Throughout the United States non-durable goods industries there is excess capacity and inventory driven by liberal return policies, inaccurate forecasting, lack of demand, or obsolescence. According to the National Retail Federation, apparel retailers experience an average return rate of 10% of retail sales and E-Commerce companies average of 15% of retail sales. Retail product returns are up 66% over the past 5 years to an estimated $400 billion.
What happens to these products?
In a survey conducted by the retail industry the average disposition practices included:
- Resell the product (to a 3rd party liquidator) – 37.93%
- Landfill – 29.31%
- Re-stock – 24.14%
- Donate – 8.62%
Liberal returns policies are adding to landfill tonnage at an alarming rate. A recent New York Times article quoted that “…as much as two million tons or returned merchandise – much of it undamaged – are landfilled each year.”
CONTROLLED DONATION SOLUTION
A Triple Bottom Line solution (Economical, Social, and Environmental) may be available to both the retailer and 3rd party liquidators. Utilizing non-profit organizations can offer measurable cost savings by allowing companies to take up to 200% of the product cost as a tax deduction.

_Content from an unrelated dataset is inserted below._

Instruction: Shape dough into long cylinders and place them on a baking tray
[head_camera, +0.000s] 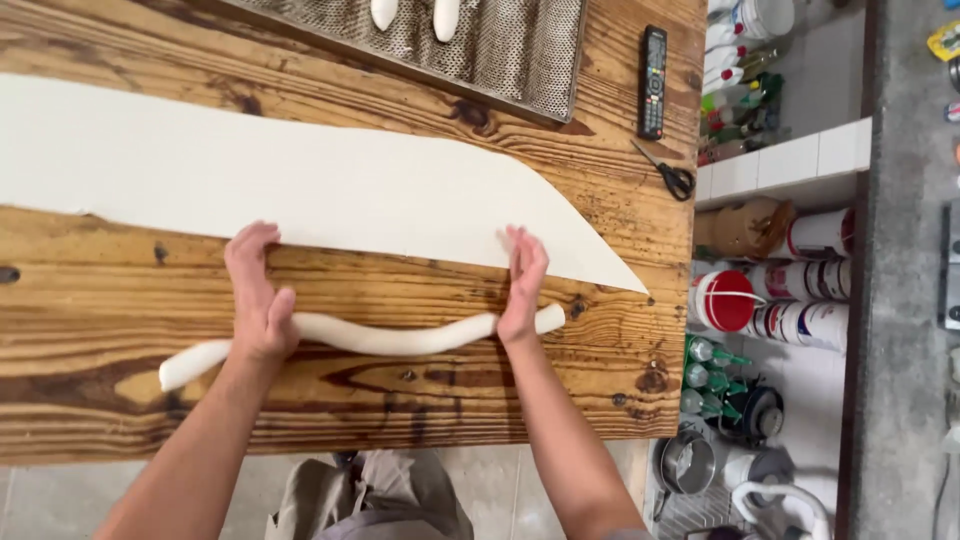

Non-profit organizations can be used as viable solutions for product recycle, repurpose, or re-manufacturing which can eliminate products from going into the landfill provided the necessary financial paperwork is managed and audit traceable. Managing the branding and operational issues with the non-profit organizations is critical in order to ensure the eventual use of the donated product is consistent with legal and ethical standards.